On one level, Mubarak’s memoir needs to be seen and assessed against the anomaly of the motivation behind its writing. As the editors state in the introduction, Mubarak’s narration of his story in the late 1970s to a ghostwriter came not at his own initiative but at the behest of President Sadat (pp. 8–9). Therefore, it should come as no surprise that the whole memoir is strongly supportive of Sadat’s policies.
Although the text includes minute account of events, including long citations, it conspicuously omits Soviet-Egyptian military relations from 1967 to 1973. These were the years when the two countries had reached the peak of their alliance after the Arab defeat in June 1967. Also, the failure of the EGAF to repulse the Israeli aerial bombing deep inside Egypt triggered the first Soviet military intervention outside a Warsaw Pact country. The USSR sent an entire air-defense division to Egypt in 1970, but one would never know this from Mubarak’s account. Likewise, the last four chapters covering the October 1973 war are completely silent on the significant disagreements within the Egyptian High Command—particularly between President Sadat and his minister of war, General Ahmed Ismail Ali, and Lieutenant-General Saad Shazly—regarding the critical decisions concerning the renewal of the offensive in the Sinai and on countering the Israeli penetration west of the Suez Canal afterward.

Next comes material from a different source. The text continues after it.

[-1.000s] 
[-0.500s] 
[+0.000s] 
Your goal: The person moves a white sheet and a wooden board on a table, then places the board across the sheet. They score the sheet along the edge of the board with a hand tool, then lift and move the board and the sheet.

One plausible explanation for these glaring omissions is political correctness. The memoir was written after Sadat’s selection of Mubarak as vice president in 1975, at roughly the same time that Sadat terminated Egypt’s treaty of friendship and cooperation with the Soviet Union and shifted allegiances to the United States. Another explanation lies in the fact that the relative weakness of the EGAF, under Mubarak’s command during the war, constituted the major limit on Egyptian war plans. Regardless, scholars of this period will not find much of interest in the memoir from an academic point of view, particularly because Mubarak’s cautious detachment impedes any attempt to learn more about his contemporaries or the historical events he witnessed.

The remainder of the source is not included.